I swallowed hard, unsure of what I wanted to tell her. She’d have to meet my father and be presented in front of our army? She’d need to learn about the Mob, the Mafia, and the Bratva? The underworld where I made my life? She’d need to understand the world she had entered, and promise never to leave.
Because she couldn’t leave, now that she was my wife.
Because I was a monster.
I had bound her to me, making her a target for our enemies. And even the sharks that circled around her were a ploy to keep her close. If there was danger all around, and I was her only safe harbor, then she’d have to cling on to me, like I was a raft and she was adrift at sea.
Chapter twenty-nine
Meet the Family
Kira
Ididn’t have any clothes. All I had was the dress I had worn the day his driver whisked me away to the bridal store. So I showed up wearing my work clothes with Louboutin heels. After two days of making love, being mostly naked with my artist husband, I had forgotten the outside world. Under the light of the soft, warm lamps in the cottage that were plucked from a painting, it was easy to forget everything: Paradigm, and Blink.
It was so easy to forget my mission and to lose myself in the depths of Eoghan’s eyes, and his dedicated, overwhelming infatuation.
“Don’t move, my Muse,” he said, as I finger-combed my hair, trying to twist it into a messy bun.
He stood behind me, staring at my reflection. He brought his phone up, and took a photo. I tried not to smile.

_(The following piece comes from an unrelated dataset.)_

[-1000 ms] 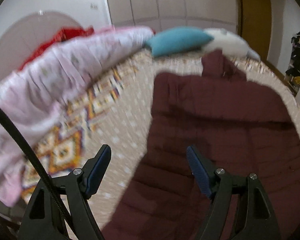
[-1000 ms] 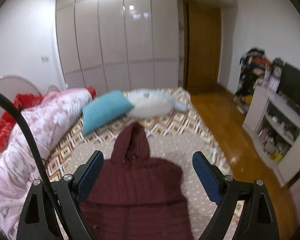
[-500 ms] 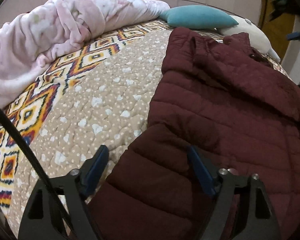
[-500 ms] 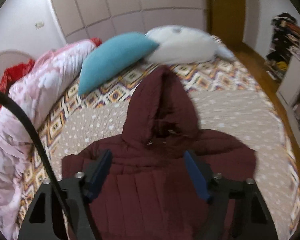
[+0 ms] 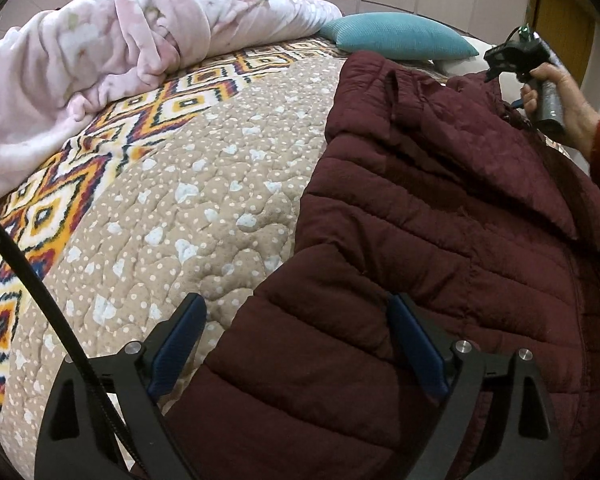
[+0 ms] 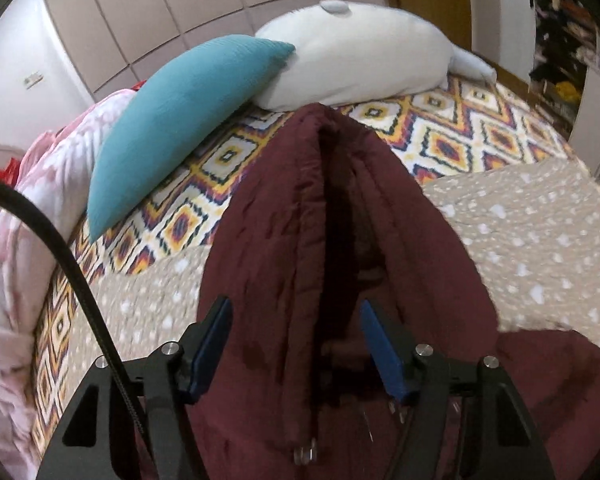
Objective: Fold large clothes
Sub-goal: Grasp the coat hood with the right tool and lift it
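A maroon puffer jacket [image 5: 440, 240] lies spread on the bed's quilted beige bedspread [image 5: 188, 208], its hood [image 6: 340, 208] pointing away from both tools toward the pillows.

The left tool [image 5: 296, 344] hovers low over the jacket's edge, its jaws set wide apart and just having been opening. The jacket's padded side panel runs between the blue pads [image 5: 180, 340], but neither pad presses on the cloth; the left-hand pad stands over bare bedspread just beside the jacket's edge, the right-hand one over the quilted fabric.

The right tool [image 6: 296, 344] sits over the base of the hood, its jaws apart after just having been closing. The hood's central fold and the dark opening beside it lie between the fingers [image 6: 380, 348], with no clear pinch on the fabric. A small metal zipper pull [image 6: 304, 454] shows below the gap. In the left wrist view a hand [image 5: 560, 100] in a red sleeve grips that tool's handle, ahead and to the right above the jacket.

Ahead of the right tool, beyond the hood's tip, a teal pillow [image 6: 180, 128] leans against a white pillow [image 6: 360, 64]. A crumpled pink blanket [image 5: 100, 60] lies ahead and to the left of the left tool, on the bedspread's patterned border
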A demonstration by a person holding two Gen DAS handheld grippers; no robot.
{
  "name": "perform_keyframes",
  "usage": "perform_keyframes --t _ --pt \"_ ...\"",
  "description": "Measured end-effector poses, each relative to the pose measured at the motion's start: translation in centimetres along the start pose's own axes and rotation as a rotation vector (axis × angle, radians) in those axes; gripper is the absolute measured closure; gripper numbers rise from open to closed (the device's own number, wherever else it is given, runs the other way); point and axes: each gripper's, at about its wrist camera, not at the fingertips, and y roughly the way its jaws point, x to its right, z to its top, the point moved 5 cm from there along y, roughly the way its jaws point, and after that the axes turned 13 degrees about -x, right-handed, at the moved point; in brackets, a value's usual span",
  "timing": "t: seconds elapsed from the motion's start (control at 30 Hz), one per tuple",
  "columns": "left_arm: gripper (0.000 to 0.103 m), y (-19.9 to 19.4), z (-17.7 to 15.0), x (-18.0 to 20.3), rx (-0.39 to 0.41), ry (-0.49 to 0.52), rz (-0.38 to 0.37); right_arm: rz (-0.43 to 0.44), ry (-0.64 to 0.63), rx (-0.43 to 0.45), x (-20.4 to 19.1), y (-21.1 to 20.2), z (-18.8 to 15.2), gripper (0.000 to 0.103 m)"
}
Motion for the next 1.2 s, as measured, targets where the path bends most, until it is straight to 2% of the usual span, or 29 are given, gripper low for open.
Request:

True to his word, he started photographing me at random moments, forcing me to freeze mid-action, or to turn to look at him. In a single morning, he must have easily taken a hundred pictures on his phone.

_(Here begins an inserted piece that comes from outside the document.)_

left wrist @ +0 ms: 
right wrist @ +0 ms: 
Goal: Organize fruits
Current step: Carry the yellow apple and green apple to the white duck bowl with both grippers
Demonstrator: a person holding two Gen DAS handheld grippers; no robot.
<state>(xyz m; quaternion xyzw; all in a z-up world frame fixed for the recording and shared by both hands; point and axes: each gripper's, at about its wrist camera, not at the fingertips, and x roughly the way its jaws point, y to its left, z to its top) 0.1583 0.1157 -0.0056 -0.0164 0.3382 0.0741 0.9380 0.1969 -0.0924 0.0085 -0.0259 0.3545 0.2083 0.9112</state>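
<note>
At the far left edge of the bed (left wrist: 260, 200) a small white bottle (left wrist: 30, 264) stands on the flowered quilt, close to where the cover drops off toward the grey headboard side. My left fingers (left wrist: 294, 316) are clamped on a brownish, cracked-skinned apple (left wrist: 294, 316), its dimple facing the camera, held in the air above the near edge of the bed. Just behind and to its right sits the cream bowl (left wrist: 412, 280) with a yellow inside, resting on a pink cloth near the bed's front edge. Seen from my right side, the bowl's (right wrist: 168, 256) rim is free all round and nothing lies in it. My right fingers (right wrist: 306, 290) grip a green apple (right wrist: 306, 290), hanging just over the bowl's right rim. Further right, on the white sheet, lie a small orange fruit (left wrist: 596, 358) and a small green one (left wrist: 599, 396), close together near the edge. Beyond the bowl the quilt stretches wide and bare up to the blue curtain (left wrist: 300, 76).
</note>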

He was so earnest and loving, so dedicated and passionate. I could see it in the way he sketched me. The way he always used the light that gave his images a glow of heaven, like it was a beautiful and glorious dream in an otherwise dark existence.
I felt… adored.
More importantly, I felt safe. In his arms, I was untouchable and protected from the suffering of the world, and I couldn’t help but fall madly for all that he promised.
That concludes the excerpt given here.